● ACTIVITY
Leaving out every picture, quote the data below exactly as it appears.

▶

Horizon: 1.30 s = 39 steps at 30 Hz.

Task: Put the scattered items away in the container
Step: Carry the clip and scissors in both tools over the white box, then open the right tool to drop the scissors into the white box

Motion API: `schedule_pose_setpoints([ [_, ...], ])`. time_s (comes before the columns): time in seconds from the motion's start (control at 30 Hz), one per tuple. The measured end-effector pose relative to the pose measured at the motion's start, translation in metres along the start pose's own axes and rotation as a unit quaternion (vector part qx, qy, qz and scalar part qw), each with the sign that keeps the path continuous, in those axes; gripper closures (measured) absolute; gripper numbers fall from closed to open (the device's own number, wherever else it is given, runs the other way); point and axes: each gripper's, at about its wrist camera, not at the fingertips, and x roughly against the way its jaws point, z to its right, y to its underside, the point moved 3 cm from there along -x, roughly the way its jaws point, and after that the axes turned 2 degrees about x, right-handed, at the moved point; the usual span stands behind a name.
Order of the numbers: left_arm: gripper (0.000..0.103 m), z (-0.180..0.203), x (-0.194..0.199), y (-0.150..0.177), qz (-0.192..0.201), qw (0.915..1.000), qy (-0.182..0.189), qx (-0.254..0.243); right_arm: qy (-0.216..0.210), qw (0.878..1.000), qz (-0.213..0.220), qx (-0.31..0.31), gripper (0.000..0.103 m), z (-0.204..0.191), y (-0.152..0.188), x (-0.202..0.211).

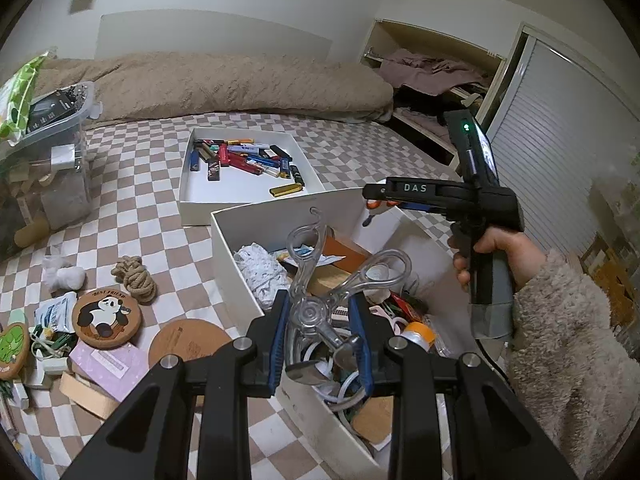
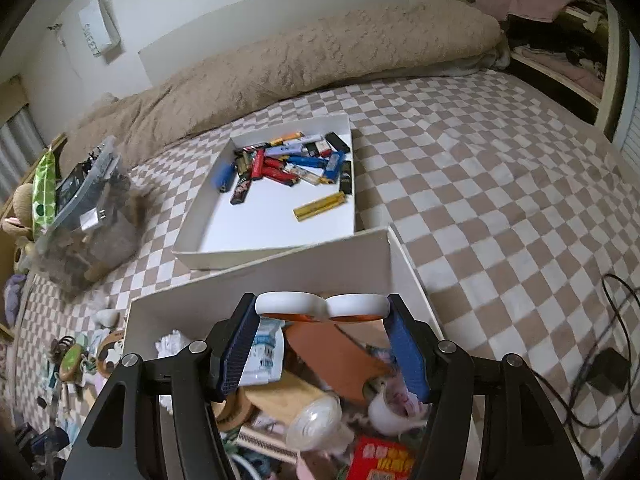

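- A clear plastic bin (image 1: 60, 152) stands at the far left of the bed (image 1: 352, 148), filled with odds and ends.
- In front of it, loose items lie scattered on the checkered cover: a knot of rope (image 1: 134, 278), a panda coaster (image 1: 106, 314), a plain cork coaster (image 1: 188, 346) and a pink card (image 1: 108, 362).
- A shallow white tray (image 1: 188, 196) farther back holds a heap of lighters (image 1: 244, 158).
- The white box (image 1: 236, 256) sits just in front of the tray, already crowded with mixed things.
- The left gripper (image 1: 320, 320) hangs over the box, its blue pads closed against a clear plastic scissor-shaped tool (image 1: 316, 300) whose handles point up and away.
- The right gripper (image 2: 322, 346) is held over the box's far wall, pinching a white-and-orange pair of scissors (image 2: 322, 306) by its two looped handles between the fingertips.
- To the right, the bed's cover lies bare but for a black cable and adapter (image 2: 608, 372).
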Motion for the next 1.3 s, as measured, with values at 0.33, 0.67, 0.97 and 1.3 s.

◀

● ANSWER AREA
Horizon: 1.30 s = 39 steps at 30 Hz.

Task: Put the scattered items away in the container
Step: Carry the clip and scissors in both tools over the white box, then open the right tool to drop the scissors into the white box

Motion API: `schedule_pose_setpoints([ [_, ...], ])`. time_s (comes before the columns): time in seconds from the motion's start (control at 30 Hz), one per tuple. The measured end-effector pose relative to the pose measured at the motion's start, translation in metres along the start pose's own axes and rotation as a unit quaternion (vector part qx, qy, qz and scalar part qw), each with the sign that keeps the path continuous, in those axes; gripper closures (measured) absolute; gripper numbers fall from closed to open (the device's own number, wherever else it is given, runs the other way); point and axes: each gripper's, at about its wrist camera, not at the fingertips, and x roughly against the way its jaws point, z to its right, y to its underside, the point moved 3 cm from there along -x, roughly the way its jaws point, and after that the axes turned 2 degrees about x, right-handed, at the moved point; the usual span stands behind a name.
Order of the numbers: left_arm: gripper (0.000..0.103 m), z (-0.180..0.203), x (-0.194..0.199), y (-0.150..0.177), qz (-0.192..0.201), qw (0.915..1.000), qy (-0.182..0.189), qx (-0.254..0.243); right_arm: qy (-0.216..0.210), qw (0.878..1.000), qz (-0.213..0.220), qx (-0.31..0.31), gripper (0.000..0.103 m), z (-0.204..0.191), y (-0.152..0.188), x (-0.202..0.211).


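- A clear plastic bin (image 1: 60, 152) stands at the far left of the bed (image 1: 352, 148), filled with odds and ends.
- In front of it, loose items lie scattered on the checkered cover: a knot of rope (image 1: 134, 278), a panda coaster (image 1: 106, 314), a plain cork coaster (image 1: 188, 346) and a pink card (image 1: 108, 362).
- A shallow white tray (image 1: 188, 196) farther back holds a heap of lighters (image 1: 244, 158).
- The white box (image 1: 236, 256) sits just in front of the tray, already crowded with mixed things.
- The left gripper (image 1: 320, 320) hangs over the box, its blue pads closed against a clear plastic scissor-shaped tool (image 1: 316, 300) whose handles point up and away.
- The right gripper (image 2: 322, 346) is held over the box's far wall, pinching a white-and-orange pair of scissors (image 2: 322, 306) by its two looped handles between the fingertips.
- To the right, the bed's cover lies bare but for a black cable and adapter (image 2: 608, 372).
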Motion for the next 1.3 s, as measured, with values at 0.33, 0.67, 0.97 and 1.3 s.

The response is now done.